The petitioner said, “The High Court did not follow border force rules.”

Justice Chandrachud said, “You were intoxicated on duty. The punishment has to be harsh. There are offences which we can’t indulge in.”

The High Court had noted that the appellant has been dismissed from service after being found guilty on all four charges levelled against him. The writ petition was made out in such a manner that the papers pertaining to the first set of charges were appended to the writ petition, but the other papers were not. The impression that was sought to be given in the writ petition was that the writ petitioner admitted his guilt in respect of the two minor charges but there may not have been adjudication on the two major charges.

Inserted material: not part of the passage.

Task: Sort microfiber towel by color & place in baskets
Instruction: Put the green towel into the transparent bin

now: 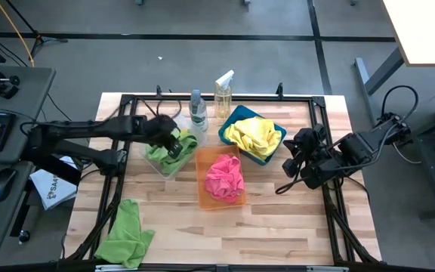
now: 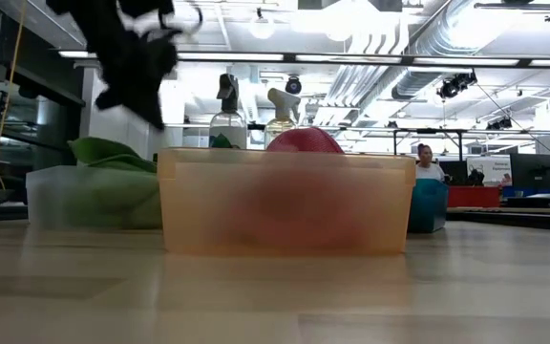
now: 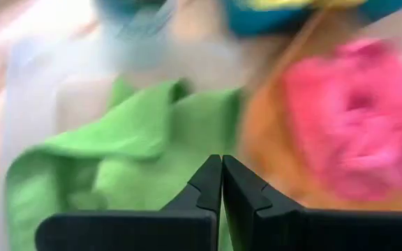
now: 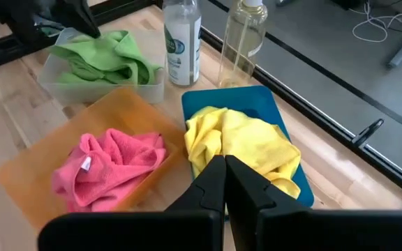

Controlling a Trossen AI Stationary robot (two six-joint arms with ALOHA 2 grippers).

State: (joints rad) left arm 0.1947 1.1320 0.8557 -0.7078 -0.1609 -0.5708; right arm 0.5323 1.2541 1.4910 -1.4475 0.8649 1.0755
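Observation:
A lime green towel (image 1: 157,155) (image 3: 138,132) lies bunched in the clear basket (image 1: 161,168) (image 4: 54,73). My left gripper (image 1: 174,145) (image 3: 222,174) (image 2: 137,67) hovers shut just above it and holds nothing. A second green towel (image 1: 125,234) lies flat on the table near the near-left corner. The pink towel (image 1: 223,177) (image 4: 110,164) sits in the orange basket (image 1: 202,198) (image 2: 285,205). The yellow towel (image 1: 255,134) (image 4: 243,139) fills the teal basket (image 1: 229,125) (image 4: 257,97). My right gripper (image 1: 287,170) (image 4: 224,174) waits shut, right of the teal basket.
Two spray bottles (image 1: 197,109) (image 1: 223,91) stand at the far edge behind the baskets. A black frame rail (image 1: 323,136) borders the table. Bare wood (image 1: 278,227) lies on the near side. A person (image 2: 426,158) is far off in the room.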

The brief facts of the case are that Ex-Ct A. Murli Krishna of 123 Bn BSF, the petitioner was tried by a SSFC on two charge sheets containing 02 charges each. The trial proceeded first on the 1st charge sheet containing two charges u/s 40 and 26 of the BSF Act, 1968 for an act prejudicial to good order and discipline of the force and intoxication respectively. The particulars of the 1st charge sheet averred that he, on 21.02.2016, at about 2030 hrs visited and entered the house of local female villager namely Romola r/o Village Ryngku and demanded the liquor. The particulars of the 2nd charge are that he, at BOP Ryngku on 21.02.2016 at about 2030 hrs was found in a state of intoxication.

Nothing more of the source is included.